Smart, strong men found her appealing. US President Richard Nixon, overcoming his psychological demons, showed her his seldom-seen warm side. He also overrode Secretary of State Henry Kissinger to fulfill Meir’s wartime requests as prime minister.
Kissinger had dithered over helping Israel during the surprise 1973 Yom Kippur attack, when Egyptian forces crippled the Israeli Air Force with new Soviet anti-aircraft and antitank missiles. Nixon finally said, “Look, Henry, we’re going to get just as much blame for sending three as if we send thirty or a hundred … so send everything that flies.”

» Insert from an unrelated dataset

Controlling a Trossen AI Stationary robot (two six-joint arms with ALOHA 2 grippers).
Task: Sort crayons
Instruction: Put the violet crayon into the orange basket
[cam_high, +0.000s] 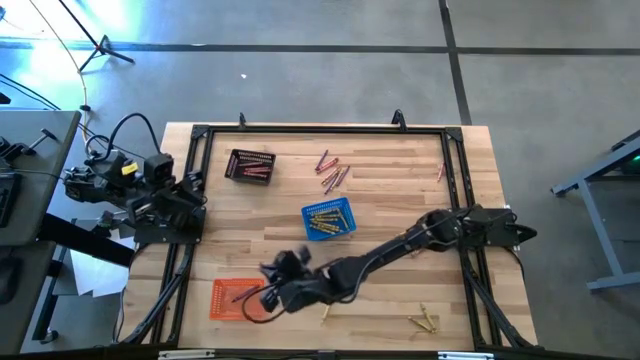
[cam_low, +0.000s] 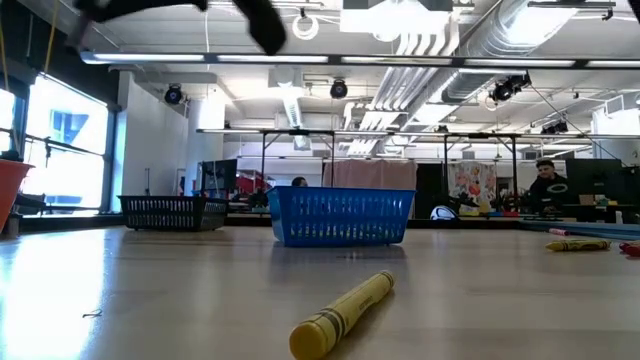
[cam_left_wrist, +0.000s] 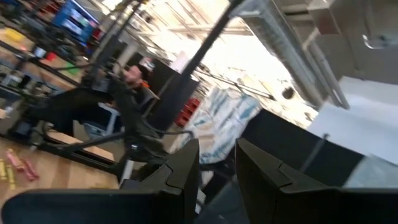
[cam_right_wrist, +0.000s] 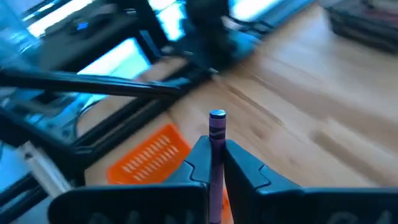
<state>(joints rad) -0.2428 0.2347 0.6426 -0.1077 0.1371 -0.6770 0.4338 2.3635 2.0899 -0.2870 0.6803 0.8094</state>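
Three mesh baskets (cam_high: 327, 221) sit on the table (cam_high: 400, 200): black, blue, orange. The right gripper (cam_right_wrist: 214, 163), stretched toward the frame's lower left, pinches one purple crayon (cam_right_wrist: 216, 130). The left gripper (cam_left_wrist: 216, 163) waits, fingers apart.

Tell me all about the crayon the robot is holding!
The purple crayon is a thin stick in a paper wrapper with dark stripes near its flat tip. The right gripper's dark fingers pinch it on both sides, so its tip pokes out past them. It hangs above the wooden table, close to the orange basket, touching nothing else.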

Even more fascinating were Meir’s close ties with the kings of Jordan, Abdullah and his grandson Hussein, whom she met with secretly for frank and friendly conversations. Just before Israel declared independence, she snuck to the Jordanian border, put on a black dress and a veil, and rode with the king’s driver to a safe house in the hills. “Why are the Jews in such a hurry to have a state?” the king asked her. “We’ve waited two thousand years. That’s not my definition of a hurry,” she replied.

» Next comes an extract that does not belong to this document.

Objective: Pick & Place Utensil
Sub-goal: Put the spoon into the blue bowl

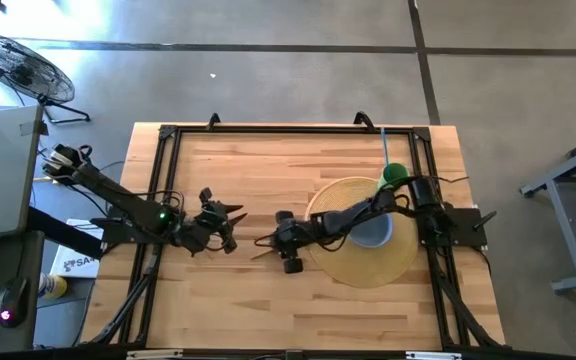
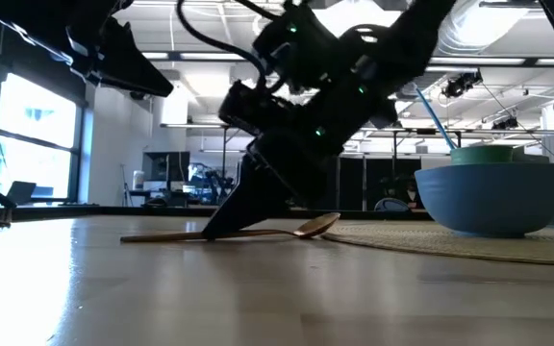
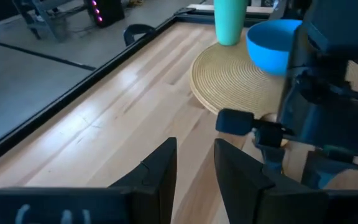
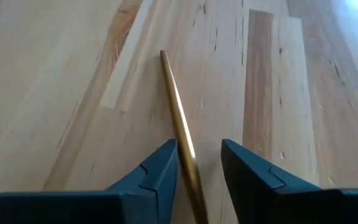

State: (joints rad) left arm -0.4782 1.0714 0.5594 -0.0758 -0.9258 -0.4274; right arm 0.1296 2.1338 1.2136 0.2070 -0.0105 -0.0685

When Hussein later became king, he developed a strong personal relationship with Meir. In 1970, he asked her to direct the Israeli Air Force to destroy Syrian tanks amassed on Jordan’s border, and the Syrians retreated under the threats. He also sometimes snuck into Israel to see her, piloting his own Bell helicopter and landing at a rendezvous point near the Dead Sea. Just days before the Yom Kippur war in 1973, he flew to a Mossad safe house to warn her of a possible attack. She and Hussein regretted that he did not have enough sway to hammer out a broad Israeli-Arab peace agreement. Heavy losses in the 1973 war cost her the premiership.

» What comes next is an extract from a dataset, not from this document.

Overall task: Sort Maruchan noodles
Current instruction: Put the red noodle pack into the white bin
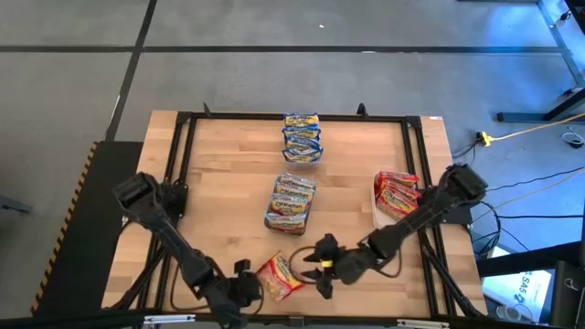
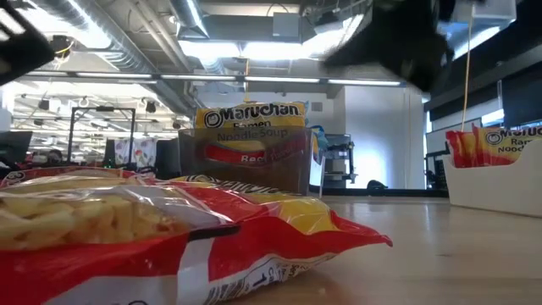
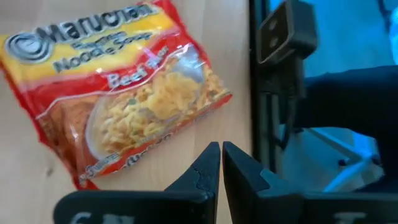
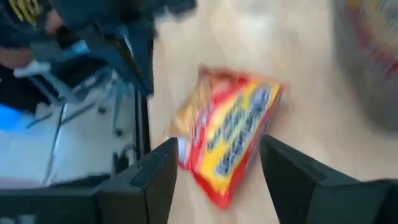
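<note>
Maruchan noodles packet (image 1: pixel 280 276) is lying loose on the tabletop (image 1: pixel 356 183), lower centre.
Left gripper (image 1: pixel 245 286) is sitting clenched beside it; right gripper (image 1: pixel 311 267) is hovering released, empty.

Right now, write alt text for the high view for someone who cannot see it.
A red ramen packet lies at the table's near edge between the shut left end effector and the open right end effector. Three other groups of packets lie farther back.
</note>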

Four years later, when Egypt’s Anwar Sadat made his courageous trip to Israel and told the cheering Knesset that “we truly welcome you to live among us in peace,” Meir waited in the receiving line. They bussed cheeks and joked about becoming grandparents. Years earlier, Meir had been convinced that Sadat could be a peacemaker. In that moment, a year before her death from cancer, she was finally proved right.
Todd G. Buchholz
Todd G. Buchholz, a former White House director of economic policy and managing director of the Tiger Management hedge fund, is the author of “New Ideas from Dead Economists” (Plume, 2021). -- Ed.